The requirements are pretty simple and generic:
- Storage will be mapping key+timestamp => value
- Timestamps should be 64bit values, so we can use millisecond values (52 bits to represent current unix epoch in milliseconds)
- Access method is assumed to be random access by key, but reading multiple timestamp entries for a single key is expected to be sequential.
- Key names must be arbitrary length
- Storage must be space-efficient on key names
- Values are arbitrary.
- Minimal setup overhead (aka, you don't have to setup mysql)
- a graphing system
- aggregation functions
- templating system (web, email, etc?)
This may become a problem if we want to read keys sequentially. However, if we scan the secondary database (one mapping key => 64bit_keyid) we can get keys in lexigraphical order for free. So iterating over all keys starting with the string 'networking' is still possible, but it will result in random-access reads on the primary database. This may be undesirable, so I'll have to think about whether or not this use case is necessary.
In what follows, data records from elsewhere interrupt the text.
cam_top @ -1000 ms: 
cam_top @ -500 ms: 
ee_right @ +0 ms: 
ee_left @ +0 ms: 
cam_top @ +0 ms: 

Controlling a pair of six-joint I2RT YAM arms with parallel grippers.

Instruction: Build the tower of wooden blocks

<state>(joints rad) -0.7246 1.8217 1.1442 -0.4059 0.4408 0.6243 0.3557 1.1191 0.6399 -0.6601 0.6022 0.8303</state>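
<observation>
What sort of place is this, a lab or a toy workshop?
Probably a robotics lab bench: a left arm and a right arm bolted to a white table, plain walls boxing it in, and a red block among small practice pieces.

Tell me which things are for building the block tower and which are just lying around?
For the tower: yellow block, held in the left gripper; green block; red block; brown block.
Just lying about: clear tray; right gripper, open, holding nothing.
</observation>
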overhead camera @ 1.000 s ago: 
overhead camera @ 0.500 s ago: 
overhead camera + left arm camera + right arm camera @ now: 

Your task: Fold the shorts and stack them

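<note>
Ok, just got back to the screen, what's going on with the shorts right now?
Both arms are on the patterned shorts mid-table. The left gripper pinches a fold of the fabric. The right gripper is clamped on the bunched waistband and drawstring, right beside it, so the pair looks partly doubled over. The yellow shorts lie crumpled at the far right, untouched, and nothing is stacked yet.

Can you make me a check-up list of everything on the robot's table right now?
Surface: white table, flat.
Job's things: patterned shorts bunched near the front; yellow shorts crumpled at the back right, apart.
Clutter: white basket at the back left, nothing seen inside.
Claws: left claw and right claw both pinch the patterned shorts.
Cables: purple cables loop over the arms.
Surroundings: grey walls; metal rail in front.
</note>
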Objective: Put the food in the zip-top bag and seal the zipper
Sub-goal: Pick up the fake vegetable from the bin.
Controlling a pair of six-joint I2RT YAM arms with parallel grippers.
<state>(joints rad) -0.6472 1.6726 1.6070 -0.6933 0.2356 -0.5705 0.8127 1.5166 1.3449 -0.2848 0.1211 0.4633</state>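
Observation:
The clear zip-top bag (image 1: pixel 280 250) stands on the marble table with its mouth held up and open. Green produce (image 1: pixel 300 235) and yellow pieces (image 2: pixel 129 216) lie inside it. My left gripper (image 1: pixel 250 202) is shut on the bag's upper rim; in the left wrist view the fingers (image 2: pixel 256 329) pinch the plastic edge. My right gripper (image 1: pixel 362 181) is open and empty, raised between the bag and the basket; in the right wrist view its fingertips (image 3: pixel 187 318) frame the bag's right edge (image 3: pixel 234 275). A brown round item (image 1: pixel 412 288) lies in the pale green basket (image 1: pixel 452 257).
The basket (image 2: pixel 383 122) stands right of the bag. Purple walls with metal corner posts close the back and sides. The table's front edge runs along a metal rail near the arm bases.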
There are some simple solutions to this, but I'm not sure which one best solves the general case.
Arbitrary key length is a requirement because I found the limitations of RRDTool annoying, where data source names cannot be more than 19 characters - lame! We end up being more space efficient (8 bytes per name) for any length of data source name at the cost of doing a lookup finding the 64bit key id from the name.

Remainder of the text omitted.